Filter the listing and keep only the lines with the word "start".

----------

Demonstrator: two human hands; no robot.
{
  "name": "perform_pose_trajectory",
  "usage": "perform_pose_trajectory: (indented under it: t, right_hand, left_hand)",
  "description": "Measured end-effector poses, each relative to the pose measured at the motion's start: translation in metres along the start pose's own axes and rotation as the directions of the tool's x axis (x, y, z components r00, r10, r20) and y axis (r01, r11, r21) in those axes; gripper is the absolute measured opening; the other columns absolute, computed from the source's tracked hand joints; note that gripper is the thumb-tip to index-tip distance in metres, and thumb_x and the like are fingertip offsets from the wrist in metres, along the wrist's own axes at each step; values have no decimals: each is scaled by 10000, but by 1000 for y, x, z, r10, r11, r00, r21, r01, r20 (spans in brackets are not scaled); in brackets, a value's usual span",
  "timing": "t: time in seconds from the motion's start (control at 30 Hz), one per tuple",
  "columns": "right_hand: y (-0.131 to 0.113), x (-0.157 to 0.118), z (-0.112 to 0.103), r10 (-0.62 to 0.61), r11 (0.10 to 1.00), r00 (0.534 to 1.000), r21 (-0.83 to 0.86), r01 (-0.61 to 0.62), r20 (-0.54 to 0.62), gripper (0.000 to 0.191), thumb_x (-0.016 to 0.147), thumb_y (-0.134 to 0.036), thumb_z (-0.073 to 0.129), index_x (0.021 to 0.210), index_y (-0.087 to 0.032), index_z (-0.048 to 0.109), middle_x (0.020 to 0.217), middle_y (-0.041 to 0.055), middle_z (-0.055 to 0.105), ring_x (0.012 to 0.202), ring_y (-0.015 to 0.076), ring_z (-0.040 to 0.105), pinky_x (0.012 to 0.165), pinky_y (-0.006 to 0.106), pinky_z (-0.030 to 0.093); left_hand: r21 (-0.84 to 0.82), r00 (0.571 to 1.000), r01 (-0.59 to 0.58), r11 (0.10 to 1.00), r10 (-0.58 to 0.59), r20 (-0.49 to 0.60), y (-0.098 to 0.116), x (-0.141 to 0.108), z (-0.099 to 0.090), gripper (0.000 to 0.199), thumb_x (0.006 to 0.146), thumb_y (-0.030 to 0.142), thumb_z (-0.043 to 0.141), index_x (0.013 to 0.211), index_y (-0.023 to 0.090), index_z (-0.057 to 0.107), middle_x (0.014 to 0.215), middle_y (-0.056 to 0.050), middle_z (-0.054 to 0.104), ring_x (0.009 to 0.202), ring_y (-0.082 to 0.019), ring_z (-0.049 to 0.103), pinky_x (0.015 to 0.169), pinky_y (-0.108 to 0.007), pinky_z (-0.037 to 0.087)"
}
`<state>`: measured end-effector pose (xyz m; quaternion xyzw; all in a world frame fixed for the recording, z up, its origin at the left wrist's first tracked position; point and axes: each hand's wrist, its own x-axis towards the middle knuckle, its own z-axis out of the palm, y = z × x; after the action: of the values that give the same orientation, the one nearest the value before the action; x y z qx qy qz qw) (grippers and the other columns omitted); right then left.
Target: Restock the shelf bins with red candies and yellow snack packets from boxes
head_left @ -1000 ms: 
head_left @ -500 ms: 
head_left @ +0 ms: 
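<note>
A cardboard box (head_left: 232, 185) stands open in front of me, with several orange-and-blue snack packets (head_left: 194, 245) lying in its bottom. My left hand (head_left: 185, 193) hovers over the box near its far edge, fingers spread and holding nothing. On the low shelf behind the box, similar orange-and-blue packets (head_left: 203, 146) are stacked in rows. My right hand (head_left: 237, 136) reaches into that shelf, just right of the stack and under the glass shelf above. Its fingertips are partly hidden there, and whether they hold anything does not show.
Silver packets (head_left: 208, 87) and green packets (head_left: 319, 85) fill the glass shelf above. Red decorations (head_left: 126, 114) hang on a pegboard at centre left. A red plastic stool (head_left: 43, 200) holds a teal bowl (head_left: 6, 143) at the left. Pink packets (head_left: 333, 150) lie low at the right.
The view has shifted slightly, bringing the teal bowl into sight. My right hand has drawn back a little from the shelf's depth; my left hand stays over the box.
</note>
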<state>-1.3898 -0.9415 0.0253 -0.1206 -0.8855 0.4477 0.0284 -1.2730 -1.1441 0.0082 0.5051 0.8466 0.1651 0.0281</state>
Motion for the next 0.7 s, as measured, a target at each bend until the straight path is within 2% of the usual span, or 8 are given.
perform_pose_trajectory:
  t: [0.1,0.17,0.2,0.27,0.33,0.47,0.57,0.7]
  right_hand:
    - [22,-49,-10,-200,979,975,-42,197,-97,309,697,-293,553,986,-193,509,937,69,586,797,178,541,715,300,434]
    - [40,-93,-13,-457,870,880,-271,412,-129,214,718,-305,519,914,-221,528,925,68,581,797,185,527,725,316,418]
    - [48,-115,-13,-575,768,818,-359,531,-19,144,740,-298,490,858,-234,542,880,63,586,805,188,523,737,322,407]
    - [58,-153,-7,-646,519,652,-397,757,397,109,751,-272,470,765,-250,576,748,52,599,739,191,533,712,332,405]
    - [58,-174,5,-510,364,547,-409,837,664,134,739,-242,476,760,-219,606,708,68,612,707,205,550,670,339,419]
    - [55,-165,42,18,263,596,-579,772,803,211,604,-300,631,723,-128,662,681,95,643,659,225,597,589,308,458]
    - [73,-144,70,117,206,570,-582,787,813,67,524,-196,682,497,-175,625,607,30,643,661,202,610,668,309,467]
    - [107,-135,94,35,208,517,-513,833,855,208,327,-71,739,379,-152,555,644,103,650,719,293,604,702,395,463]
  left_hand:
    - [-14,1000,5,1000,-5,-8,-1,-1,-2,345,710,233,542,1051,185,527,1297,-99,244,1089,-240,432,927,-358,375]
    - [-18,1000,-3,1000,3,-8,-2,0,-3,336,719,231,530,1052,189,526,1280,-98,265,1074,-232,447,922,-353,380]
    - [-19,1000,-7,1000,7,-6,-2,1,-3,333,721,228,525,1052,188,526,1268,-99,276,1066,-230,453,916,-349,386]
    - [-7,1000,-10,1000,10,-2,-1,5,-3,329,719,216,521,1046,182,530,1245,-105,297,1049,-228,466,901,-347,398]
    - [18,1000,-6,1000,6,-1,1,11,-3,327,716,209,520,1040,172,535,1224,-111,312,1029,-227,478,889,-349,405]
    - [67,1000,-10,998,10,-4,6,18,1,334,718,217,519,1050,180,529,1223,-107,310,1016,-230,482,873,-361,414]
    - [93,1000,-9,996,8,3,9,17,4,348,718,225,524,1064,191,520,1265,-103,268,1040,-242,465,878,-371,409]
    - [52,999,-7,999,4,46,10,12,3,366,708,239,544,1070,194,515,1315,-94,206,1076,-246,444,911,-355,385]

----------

__Completed task__:
  "description": "Measured end-effector poses, each relative to the pose measured at the motion's start: translation in metres along the start pose's own axes and rotation as the directions of the tool's x axis (x, y, z components r00, r10, r20) and y axis (r01, r11, r21) in those axes; gripper is the absolute measured opening; the other columns absolute, computed from the source's tracked hand joints; note that gripper is the thumb-tip to index-tip distance in metres, and thumb_x and the like are fingertip offsets from the wrist in metres, along the wrist's own axes at each step; values have no decimals: each is scaled by 10000, but by 1000 for y, x, z, r10, r11, r00, r21, r01, r20 (spans in brackets are not scaled); in brackets, a value's usual span",
  "timing": "t: time in seconds from the motion's start (control at 30 Hz), one per tuple",

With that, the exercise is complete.